Raheem: I originally came in as a business major in the Ross School of Business alongside being on a pre-professional track. During my first semester, I found myself falling in love with the sciences classes that I took and it led me to want to pursue a career in the sciences, rather than business.
Interviewer: What is something you would still like to try at your school?
Raheem: At UMich, we have an arboretum, which is like a garden and it has a large hill in it. During the winter, people go sledding off of that hill and it’s something that I’ve always wanted to try because I’ve never been sledding.

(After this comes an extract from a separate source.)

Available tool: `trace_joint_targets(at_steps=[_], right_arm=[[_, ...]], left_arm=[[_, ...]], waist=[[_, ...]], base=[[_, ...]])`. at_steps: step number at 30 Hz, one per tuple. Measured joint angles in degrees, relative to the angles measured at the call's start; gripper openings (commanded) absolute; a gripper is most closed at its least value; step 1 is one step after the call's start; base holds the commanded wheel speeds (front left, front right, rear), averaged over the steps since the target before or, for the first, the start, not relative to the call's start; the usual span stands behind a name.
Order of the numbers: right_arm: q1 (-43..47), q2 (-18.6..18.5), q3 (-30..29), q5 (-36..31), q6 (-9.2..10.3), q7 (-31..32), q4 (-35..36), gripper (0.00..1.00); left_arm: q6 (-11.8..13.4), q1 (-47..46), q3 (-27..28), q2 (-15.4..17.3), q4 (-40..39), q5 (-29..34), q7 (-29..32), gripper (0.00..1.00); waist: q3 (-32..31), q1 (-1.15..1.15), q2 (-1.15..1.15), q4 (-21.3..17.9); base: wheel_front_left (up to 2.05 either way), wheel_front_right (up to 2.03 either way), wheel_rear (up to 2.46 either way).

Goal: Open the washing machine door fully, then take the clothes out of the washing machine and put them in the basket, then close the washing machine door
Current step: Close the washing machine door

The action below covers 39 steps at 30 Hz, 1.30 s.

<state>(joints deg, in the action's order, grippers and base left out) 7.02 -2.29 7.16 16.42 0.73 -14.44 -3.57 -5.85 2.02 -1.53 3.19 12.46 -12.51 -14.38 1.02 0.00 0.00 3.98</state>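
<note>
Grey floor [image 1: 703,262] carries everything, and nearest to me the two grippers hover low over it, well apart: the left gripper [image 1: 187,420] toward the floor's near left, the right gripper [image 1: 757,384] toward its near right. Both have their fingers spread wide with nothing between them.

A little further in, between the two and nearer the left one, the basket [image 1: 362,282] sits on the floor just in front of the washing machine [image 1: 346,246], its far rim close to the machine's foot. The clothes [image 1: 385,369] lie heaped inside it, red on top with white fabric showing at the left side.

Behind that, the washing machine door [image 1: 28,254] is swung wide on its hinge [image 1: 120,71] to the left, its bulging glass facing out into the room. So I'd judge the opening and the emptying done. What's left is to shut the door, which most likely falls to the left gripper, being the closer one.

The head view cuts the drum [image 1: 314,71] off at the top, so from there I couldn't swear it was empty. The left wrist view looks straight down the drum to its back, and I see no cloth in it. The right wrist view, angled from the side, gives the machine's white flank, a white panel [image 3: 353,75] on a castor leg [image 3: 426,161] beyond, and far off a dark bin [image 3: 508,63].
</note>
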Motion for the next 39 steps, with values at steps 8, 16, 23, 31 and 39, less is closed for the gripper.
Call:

Interviewer: What’s something you wish you could change about your school?
Raheem: While I understand that UMich is a very big school, I wish there were smaller class sizes. A 400 person Chem 1800 lecture often makes you feel like you don’t really exist in the classroom. It also made me feel like I was disconnected from the teacher and the subject.
Interviewer: What’s something that you’ve learned about yourself so far about your time at University of Michigan?
Raheem: Never give up.
Interviewer: Tell me about the traditions at your school that you’ve had the chance to participate in?
Raheem: At orientation, we got the chance to walk through the fountain near the bell tower towards the Undergraduate library and the Diag to symbolize that we were entering our time as an undergraduate student. At graduation, you do the same, but you walk towards the Rackham graduate school to symbolize being done with your undergraduate and moving forward to whatever you might be doing afterwards.
Interviewer: What advice do you have for anyone who would like to attend your school in the future?
Raheem: Don’t be afraid to apply. Even if you don’t think your grades or scores are “high enough” for UMich, they don’t look at you as a number or a statistic. At the end of the day, you are a person to them. So give it shot.